Rappelons que Mme Lieutenant-Duval avait été suspendue par l’institution scolaire pour avoir prononcé le «mot en N» dans un contexte éducatif pendant l’un de ses cours le 23 septembre dernier.

À lire aussi : Ce qu’on fait quand on utilise le «mot en n»

«Si Attaran s’en tire sans sanction, alors que ses propos sont racistes, et que moi, pour avoir fait mon travail, dans un cours où mon syllabus avait un avis annonçant qu’il y aurait des contenus sensibles au programme, cette position de l’UO fait froid dans le dos! […] Je suis absolument outrée!»

M. Attaran n’a pas tardé à répliquer à Mme Lieutenant-Duval par le biais de son compte Twitter, parlant d’«une femme blanche célèbre pour avoir utilisé le “mot en N”» qui dénonce «un homme appartenant à une minorité qui prend la parole pour s’opposer au racism

Le chef du PQ s’insurge de la réponse de M. Frémont, jugeant qu’il banalise la situation.
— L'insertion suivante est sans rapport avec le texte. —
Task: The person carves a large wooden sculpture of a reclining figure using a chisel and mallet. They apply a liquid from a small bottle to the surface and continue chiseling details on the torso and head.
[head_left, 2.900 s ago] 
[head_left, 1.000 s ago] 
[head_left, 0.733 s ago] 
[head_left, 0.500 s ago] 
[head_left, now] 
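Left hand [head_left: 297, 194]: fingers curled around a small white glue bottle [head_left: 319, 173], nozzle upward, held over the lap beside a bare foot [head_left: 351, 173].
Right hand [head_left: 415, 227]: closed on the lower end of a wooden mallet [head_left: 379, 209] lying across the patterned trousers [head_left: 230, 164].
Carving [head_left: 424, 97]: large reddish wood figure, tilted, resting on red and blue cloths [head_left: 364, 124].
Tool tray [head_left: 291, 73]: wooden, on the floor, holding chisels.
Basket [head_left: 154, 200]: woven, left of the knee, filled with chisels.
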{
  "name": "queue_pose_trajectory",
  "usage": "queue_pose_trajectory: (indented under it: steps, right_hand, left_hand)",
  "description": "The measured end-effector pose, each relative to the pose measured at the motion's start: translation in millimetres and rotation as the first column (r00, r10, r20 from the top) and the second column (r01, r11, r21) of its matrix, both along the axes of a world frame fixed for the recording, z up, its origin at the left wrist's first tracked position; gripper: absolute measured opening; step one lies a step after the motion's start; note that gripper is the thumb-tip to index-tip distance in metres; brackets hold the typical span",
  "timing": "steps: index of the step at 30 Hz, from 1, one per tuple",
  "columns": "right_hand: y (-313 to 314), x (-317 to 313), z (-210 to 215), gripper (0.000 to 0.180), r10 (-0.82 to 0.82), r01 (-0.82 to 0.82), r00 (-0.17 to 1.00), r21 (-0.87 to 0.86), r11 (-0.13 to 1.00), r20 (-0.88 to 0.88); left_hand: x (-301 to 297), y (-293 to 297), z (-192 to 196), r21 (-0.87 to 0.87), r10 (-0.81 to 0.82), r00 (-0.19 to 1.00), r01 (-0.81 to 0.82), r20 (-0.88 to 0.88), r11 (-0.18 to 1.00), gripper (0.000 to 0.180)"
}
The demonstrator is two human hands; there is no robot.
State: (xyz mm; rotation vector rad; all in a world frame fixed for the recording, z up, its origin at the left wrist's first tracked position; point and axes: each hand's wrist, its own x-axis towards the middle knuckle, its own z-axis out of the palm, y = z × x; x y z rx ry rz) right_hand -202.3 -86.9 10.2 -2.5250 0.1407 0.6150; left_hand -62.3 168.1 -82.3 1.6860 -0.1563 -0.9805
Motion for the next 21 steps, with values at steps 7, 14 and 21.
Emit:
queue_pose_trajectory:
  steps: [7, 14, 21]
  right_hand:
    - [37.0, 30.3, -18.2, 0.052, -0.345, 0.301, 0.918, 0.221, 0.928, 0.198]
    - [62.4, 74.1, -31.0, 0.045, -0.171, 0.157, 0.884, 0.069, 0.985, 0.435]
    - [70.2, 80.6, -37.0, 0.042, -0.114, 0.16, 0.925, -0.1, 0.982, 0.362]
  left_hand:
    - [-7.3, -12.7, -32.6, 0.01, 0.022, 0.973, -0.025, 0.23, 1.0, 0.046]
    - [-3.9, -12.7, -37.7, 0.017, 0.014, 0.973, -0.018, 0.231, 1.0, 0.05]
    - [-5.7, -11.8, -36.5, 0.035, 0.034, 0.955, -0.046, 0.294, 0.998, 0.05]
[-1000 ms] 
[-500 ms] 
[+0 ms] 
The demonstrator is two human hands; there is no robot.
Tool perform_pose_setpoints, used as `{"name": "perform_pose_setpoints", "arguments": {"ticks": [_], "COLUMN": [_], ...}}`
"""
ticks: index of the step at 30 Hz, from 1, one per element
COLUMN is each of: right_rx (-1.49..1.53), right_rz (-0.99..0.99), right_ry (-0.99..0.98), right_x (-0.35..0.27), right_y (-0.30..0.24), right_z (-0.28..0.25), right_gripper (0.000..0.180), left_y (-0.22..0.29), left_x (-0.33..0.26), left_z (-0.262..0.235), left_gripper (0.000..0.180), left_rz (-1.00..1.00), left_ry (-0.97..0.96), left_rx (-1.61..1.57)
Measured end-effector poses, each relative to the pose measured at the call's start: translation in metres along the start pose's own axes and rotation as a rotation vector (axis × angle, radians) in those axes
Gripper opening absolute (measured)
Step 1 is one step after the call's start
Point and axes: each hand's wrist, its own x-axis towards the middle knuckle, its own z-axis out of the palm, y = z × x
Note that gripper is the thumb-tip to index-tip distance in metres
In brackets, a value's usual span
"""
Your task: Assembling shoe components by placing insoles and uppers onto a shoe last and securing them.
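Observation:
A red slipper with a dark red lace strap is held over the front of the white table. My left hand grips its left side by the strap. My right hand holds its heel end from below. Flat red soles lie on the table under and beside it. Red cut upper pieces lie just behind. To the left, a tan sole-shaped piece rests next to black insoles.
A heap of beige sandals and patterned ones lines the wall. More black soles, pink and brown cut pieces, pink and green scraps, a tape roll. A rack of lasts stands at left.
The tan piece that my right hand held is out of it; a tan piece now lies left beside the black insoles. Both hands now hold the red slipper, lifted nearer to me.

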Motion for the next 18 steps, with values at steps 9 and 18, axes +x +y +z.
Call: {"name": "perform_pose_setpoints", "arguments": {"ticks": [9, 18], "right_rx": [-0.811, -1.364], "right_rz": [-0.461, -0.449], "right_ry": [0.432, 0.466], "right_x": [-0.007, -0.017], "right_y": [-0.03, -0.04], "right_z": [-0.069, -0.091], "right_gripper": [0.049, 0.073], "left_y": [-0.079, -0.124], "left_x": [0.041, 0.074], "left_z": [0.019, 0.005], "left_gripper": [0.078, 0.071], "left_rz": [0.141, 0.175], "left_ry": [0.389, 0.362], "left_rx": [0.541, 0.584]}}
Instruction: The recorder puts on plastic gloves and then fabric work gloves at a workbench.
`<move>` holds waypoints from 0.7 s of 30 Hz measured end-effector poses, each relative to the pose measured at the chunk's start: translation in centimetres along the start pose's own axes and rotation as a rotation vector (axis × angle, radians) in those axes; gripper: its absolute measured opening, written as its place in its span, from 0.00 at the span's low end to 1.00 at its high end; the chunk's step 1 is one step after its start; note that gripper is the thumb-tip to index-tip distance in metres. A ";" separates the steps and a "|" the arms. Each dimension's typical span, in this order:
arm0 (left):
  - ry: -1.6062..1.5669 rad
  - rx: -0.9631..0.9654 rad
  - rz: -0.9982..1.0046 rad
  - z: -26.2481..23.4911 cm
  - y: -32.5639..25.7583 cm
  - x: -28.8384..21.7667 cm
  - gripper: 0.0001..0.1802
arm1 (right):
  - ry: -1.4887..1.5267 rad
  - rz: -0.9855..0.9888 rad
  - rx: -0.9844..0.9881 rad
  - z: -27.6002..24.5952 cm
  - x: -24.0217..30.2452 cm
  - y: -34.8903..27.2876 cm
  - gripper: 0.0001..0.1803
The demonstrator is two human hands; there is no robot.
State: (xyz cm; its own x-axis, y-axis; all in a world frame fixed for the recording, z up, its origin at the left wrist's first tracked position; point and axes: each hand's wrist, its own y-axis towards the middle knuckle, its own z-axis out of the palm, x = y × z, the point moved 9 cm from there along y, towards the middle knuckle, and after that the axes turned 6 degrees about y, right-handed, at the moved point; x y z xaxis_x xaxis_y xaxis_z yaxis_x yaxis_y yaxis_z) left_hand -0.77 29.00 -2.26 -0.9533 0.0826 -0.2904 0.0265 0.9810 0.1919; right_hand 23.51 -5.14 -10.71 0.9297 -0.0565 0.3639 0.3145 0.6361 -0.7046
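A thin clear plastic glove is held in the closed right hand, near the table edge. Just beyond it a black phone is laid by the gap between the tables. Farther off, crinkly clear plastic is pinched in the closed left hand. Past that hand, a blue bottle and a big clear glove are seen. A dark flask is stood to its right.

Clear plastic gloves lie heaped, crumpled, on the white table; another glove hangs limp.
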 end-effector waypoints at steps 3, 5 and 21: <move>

«À en croire le recteur Frémont, les expressions “suprémaciste blanc”, “nation spécialement raciste”, “cerveau desséché”, “lynchage médical”, “retardés” et le ciblage constant des Québécois seraient une forme de liberté d’expression normale, un comportement banal qui ne mérite pas de sanctions ni d’excuses. […] Amir Attaran pourra donc continuer son Québec-bashing et le déversement de toute sa haine antiquébécois en toute quiétude», a-t-il réagi.

Autant dans trois messages publiés sur Twitter que dans sa lettre, le recteur et vice-chancelier de l’Ud’O affirme que l’institution condamne «les propos vindicatifs, l’incivilité et les généralisations outrancières envers quiconque, spécialement ceux fondés sur ce que les gens sont, leur couleur, leur langue, leur origine ou toute caractéristique personnelle», ajoutant que «cela ne sert pas les valeurs de rigueur, de nuance et de tolérance que nous souhaitons transmettre à nos étudiantes et étudiants et que nous voulons partager avec toutes les communautés avec lesquelles nous travaillons quotidiennement».

«Je tiens à réaffirmer le profond attachement de l’Université d’Ottawa à l’endroit de la Francophonie, de la société québécoise et des communautés francophones du Canada», renchérit M. Frémont.

Quant au professeur Attaran, il a rajouté de l’huile sur le feu avec un autre commentaire sur Twitter à la suite de la sortie publique de l’Université, décochant une flèche envers le PQ et le Québec.

«Salut les péquistes, pas de chance. Vous ne recevrez pas d’excuses et je ne serai pas discipliné. Ce n’est pas parce que le Québec a une liberté académique inférieure (par exemple, l’affaire Andrew Potter) que les mêmes intimidateurs [browbeating] ethnocentriques produisent aussi des résultats en Ontario», a-t-il écrit dans l’un de ses nombreux gazouillis du jour.